How much did you spend on Amazon last week?
If you had to provide receipts or proof of purchases, how accurate do you think your estimate would be?
In an earlier article we reported on the first wave of findings for a UX longitudinal study. We found that attitudes toward the website user experience tended to predict future purchasing behavior.
In general, customers of websites who rated the experience relatively poorly (in the bottom quintile) reported purchasing less and spending less in the subsequent 90 days than those who rated websites more favorably.
To draw our conclusions, we asked participants to self-report their purchase behavior. First, we asked participants to select which, if any, of a selected group of websites they had purchased from (e.g., Walmart, Best Buy, Target) in the prior 90 days. The list also included the name of the website the participant had indicated they had previously purchased from.
We then asked participants to report the total number of times they purchased in the 30–90 days since the initial survey and how much money they estimate they spent. But how accurate is this self-reported purchase data?
Assessing the Accuracy of Self-Reported Data
It can be quite difficult (and invasive) to track actual behaviors and activities. Consequently, many studies, like ours, rely on self-reporting for data such as purchase history and health information.
There are published studies examining the accuracy of self-reported data and, as you would expect, self-reports aren’t fully accurate. But how accurate they are depends on the questions being asked.
For example, two studies by Brenner and DeLamater found self-reported rates of exercise and church attendance were double the actual frequency of those behaviors when compared to other records (Brenner and DeLamater 2016, Brenner and DeLamater 2014).
A study by Geisen et al. (2016) assessed the accuracy of the Consumer Expenditure Quarterly (CEQ). The CEQ is an influential survey conducted by the US Census Bureau that’s used to calculate the weight of items in the Consumer Price Index (CPI) on household items (such as appliances, clothing, and utilities). The CEQ asks respondents to recall purchases dates and amounts for the prior 90 days for a variety of products (similar to our study).
The authors asked 115 respondents to provide receipts and any corroborating records of self-reported purchase data similar to those asked in the CEQ. A total of 3,039 expenditures were listed from the respondents but records were only provided for 36% of the expenditures.
Expenditures that were purchased more recently, that were more expensive, or were housing, telephone, or utility purchases were also more likely to have a record.
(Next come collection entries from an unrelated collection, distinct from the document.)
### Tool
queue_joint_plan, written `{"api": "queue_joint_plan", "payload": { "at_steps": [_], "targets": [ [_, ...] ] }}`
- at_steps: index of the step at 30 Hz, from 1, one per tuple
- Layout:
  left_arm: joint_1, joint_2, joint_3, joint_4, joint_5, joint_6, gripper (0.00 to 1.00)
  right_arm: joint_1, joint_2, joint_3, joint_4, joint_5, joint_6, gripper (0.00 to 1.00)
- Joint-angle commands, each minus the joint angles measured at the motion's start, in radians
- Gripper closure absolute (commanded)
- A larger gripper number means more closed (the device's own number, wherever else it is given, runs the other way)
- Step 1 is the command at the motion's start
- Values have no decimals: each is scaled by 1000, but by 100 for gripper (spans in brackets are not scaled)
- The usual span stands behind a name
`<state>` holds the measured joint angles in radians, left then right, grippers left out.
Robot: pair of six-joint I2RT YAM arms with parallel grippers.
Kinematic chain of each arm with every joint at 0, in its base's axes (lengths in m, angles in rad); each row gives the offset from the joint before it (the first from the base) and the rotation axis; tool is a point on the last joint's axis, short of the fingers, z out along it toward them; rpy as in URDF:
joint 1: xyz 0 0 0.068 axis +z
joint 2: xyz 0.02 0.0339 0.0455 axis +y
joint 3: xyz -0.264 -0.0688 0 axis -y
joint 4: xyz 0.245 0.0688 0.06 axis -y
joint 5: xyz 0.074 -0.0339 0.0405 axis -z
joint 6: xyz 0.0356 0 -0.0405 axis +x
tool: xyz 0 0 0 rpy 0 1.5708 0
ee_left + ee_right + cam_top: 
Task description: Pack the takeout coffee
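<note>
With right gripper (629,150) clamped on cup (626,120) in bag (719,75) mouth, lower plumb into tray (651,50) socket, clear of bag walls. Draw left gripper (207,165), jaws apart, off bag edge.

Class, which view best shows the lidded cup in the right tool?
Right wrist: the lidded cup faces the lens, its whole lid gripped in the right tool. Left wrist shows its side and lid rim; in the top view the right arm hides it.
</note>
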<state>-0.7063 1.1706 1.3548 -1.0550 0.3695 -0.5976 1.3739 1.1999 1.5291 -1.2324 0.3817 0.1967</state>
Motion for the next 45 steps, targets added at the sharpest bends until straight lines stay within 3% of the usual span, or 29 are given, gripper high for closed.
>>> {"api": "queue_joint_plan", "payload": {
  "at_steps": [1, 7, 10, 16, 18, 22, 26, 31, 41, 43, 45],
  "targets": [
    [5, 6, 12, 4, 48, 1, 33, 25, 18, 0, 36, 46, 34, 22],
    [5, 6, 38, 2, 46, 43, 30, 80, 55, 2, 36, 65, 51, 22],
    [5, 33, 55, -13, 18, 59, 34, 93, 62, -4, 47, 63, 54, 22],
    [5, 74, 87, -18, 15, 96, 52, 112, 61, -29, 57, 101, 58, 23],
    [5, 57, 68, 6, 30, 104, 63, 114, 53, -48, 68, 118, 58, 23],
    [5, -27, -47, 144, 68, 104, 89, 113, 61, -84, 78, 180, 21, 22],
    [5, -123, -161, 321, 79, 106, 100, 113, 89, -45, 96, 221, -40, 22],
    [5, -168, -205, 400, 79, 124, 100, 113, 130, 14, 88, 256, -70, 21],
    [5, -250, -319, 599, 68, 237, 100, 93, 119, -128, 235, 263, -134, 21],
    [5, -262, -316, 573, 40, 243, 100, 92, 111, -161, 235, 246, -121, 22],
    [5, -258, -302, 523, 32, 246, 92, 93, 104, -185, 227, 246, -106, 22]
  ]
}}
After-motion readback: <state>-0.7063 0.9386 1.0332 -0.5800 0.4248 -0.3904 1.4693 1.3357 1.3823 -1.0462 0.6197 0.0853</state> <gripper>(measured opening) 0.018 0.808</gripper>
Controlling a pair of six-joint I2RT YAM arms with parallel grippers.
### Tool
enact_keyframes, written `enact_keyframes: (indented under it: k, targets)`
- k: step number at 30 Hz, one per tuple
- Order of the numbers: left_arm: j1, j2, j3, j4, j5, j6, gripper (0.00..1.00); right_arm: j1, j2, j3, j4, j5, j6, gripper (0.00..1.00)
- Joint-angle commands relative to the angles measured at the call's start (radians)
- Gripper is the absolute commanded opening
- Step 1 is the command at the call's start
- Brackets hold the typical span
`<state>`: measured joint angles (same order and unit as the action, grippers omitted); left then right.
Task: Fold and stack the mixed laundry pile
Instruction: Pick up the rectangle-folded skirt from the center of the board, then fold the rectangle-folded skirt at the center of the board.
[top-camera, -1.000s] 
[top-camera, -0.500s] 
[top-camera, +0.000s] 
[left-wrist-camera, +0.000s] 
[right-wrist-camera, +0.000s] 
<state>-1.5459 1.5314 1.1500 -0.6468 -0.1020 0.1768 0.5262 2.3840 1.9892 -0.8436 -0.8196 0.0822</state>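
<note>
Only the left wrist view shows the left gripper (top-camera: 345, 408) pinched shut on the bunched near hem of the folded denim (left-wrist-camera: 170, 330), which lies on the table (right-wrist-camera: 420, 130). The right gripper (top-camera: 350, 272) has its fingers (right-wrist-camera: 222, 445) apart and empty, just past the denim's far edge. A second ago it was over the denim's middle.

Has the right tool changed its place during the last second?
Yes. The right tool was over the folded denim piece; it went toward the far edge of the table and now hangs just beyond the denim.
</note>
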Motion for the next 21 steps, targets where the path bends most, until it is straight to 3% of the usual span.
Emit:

Of these available records, around half (46%) of the self-reported data contained errors (defined as being off by more than 10% from the record). On average, the expenditure amounts were under or overestimated by about 30%.
In examining the reasons for the discrepancy, the vast majority were that they simply could not accurately recall the cost expenditure.
In another study, Ahmed, Brzozowski, and Crossley (2006) [pdf] examined data from a large (n = 10,898) representative sample of Canadian households from the Canadian Food Expenditure Survey, which asked respondents to recall how much they spent on food. They found the recall measure overestimated expenditures compared to the diary study by between 8% and 21% across two weeks. They found the diary study itself though was an “imperfect measure.”
Examining Our Data
We received self-reported purchase data from 1,160 participants between January and March 2019 as part of our longitudinal study of UX behaviors. In that survey we asked whether participants who provided their purchase estimates (amount and number) would be willing to provide receipts or records verifying the transaction data. A bit less than half, 515 (44%), of the participants agreed to participate in the follow-up study. Here are some examples of the websites participants recently purchased from (recall we asked for purchases other than Amazon):
- United Airlines
- Planet of the Vapes
- Big Finish
- Fashion Nova
- Grove Collaborative
We invited around half (237 of the 515) of the respondents who agreed to be contacted to participate in a follow-up survey for additional compensation. In the survey we asked participants to upload receipts and records that would provide evidence of their purchases. Participants were reminded of the store and amount they reported during the survey, but they were not told the specific amount and store ahead of time.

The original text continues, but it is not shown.